Mit einer entschlossenen Bewegung trat Gideon aus dem schusssicheren Unterstand und ging auf die offene Fläche vor dem Haus zu. Er hörte Rufe, Polizisten, die ihm hinterherschrien – zurück, runter, der Mann ist bewaffnet –, aber er ging weiter, bis er knapp fünfzig Meter von der Haustür entfernt stehen blieb.
»Was zum Teufel machen Sie da? Treten Sie zurück hinter die Barriere, er wird Sie abknallen!«, schrie Hammersmith durch den Ohrhörer.

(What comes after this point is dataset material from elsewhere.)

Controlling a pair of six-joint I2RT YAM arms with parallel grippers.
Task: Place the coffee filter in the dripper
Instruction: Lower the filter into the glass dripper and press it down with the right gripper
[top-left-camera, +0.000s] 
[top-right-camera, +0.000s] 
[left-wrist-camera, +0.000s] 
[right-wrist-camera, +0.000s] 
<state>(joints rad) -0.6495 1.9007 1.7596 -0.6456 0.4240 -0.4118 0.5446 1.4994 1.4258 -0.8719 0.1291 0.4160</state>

Gideon zog den Hörer aus dem Ohr und hielt ihn hoch. »Reed? Siehst du das hier? Du hattest recht. Die haben mir gesagt, was ich sagen soll.« Er warf den Ohrhörer auf den Asphalt. »Aber jetzt nicht mehr. Von jetzt an reden wir offen und ehrlich.«
»Drei, vier, fünf …«
»Warte, um Gottes willen, bitte. « Gideon sprach laut. »Er ist doch noch ein Kind. Hör doch, wie er schreit. Glaubst du, er täuscht das nur vor?«
»Schnauze!«, schrie Chalker den Jungen an – worauf der erstaunlicherweise zu weinen aufhörte. Er stand da, zitternd und blass, seine Lippen bebten. »Mein Kopf!«, schrie Chalker. »Mein …«
»Weißt du noch, wie diese Schülergruppen kamen, um sich das Labor anzusehen?«, sagte Gideon und bemühte sich dabei, ganz ruhig zu klingen. »Du hast diese Kinder doch gemocht, du fandest es toll, ihnen alles zu zeigen. Und die Kinder fanden dich toll. Nicht mich. Nicht die anderen. Sondern dich. Weißt du das noch, Reed?«
»Ich verbrenne!«, rief Chalker. »Die haben wieder die Strahlen eingeschaltet. Ich bring den Jungen um, aber seinen Tod wirst du auf dem Gewissen haben, nicht ich! Hast du mich VERSTANDEN? SIEBEN, ACHT …«
»Lass den armen Jungen gehen«, sagte Gideon und trat einen weiteren Schritt vor. Es jagte ihm ungeheure Angst ein, dass Chalker nicht mal mehr richtig zählen konnte. »Lass ihn gehen. Du kannst stattdessen mich nehmen.«
Mit einer brüsken Bewegung drehte sich Chalker um und richtete seine Waffe auf Gideon. »Geh zurück, du bist einer von denen!«
Gideon streckte die Arme fast flehentlich in Richtung Chalker aus. »Glaubst du wirklich, ich gehöre zu den Verschwörern? Dann schieß doch. Aber bitte, bitte, lass den Jungen frei.«
»Du hast es so gewollt!« Chalker schoss.
4
U nd verfehlte sein Ziel.
Gideon ließ sich auf den Asphalt fallen. Und jetzt klopfte sein Herz plötzlich so heftig, als schlüge es direkt gegen seine Rippen. Er kniff die Augen fest zusammen und wartete auf den nächsten Schuss, einen glühenden Schmerz und darauf, dass ringsum alles schwarz würde.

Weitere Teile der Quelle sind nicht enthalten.